* **PROBLEM TO SOLVE**
Could you set down exactly the lines in the records below between the line holding "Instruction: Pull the" and the line holding "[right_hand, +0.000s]", inclusive?
───── RECORDS SHOWN ─────
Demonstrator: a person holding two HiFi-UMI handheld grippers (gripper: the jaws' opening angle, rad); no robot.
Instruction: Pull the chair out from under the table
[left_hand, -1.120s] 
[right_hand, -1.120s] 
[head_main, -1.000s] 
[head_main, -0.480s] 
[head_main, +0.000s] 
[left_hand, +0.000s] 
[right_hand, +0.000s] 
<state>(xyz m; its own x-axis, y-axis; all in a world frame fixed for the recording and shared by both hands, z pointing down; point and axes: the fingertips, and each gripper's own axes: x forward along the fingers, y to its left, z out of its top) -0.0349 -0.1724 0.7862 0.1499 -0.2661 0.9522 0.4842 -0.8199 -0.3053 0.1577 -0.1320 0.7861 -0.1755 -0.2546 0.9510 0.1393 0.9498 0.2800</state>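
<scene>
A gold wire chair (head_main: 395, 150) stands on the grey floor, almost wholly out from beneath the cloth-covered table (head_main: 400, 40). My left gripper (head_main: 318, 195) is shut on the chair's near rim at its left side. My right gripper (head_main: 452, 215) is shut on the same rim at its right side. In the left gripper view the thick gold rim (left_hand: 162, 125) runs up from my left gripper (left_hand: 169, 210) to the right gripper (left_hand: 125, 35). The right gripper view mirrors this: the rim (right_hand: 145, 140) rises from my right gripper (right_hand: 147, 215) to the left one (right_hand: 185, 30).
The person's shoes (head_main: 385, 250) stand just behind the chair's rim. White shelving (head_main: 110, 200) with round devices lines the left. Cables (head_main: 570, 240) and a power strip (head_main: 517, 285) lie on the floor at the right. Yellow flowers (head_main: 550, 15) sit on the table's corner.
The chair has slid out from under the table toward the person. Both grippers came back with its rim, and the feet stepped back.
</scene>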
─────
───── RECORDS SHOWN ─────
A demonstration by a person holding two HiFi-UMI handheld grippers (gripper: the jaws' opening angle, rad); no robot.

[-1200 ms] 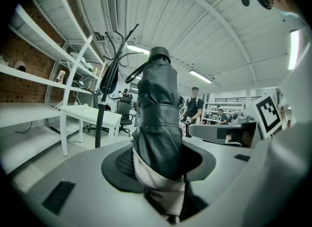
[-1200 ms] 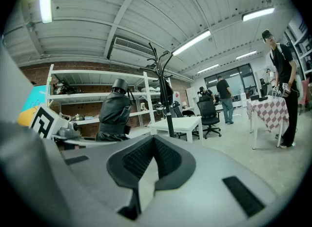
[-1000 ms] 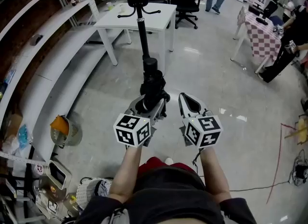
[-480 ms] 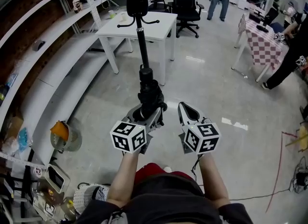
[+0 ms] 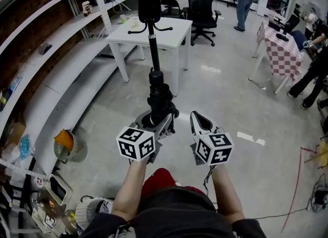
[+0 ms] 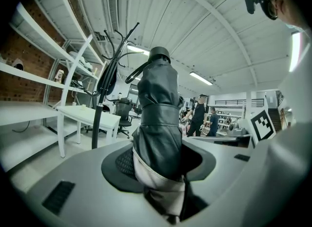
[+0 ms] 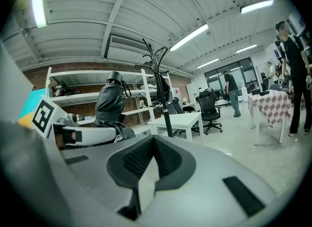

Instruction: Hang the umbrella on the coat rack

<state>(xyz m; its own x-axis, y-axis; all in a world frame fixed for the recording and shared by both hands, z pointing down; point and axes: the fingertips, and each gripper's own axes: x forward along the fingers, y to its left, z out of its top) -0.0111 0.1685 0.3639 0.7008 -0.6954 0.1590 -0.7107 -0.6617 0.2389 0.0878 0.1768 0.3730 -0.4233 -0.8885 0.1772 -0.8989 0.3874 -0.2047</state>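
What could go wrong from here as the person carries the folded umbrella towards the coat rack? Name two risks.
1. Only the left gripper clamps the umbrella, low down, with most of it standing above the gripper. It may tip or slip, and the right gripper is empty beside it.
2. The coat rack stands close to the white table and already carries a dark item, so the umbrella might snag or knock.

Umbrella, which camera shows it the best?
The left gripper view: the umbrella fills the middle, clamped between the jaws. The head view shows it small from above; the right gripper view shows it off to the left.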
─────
* **RESPONSE AREA**
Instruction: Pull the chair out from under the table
[left_hand, -1.120s] 
[right_hand, -1.120s] 
[head_main, -1.000s] 
[head_main, -0.480s] 
[head_main, +0.000s] 
[left_hand, +0.000s] 
[right_hand, +0.000s] 

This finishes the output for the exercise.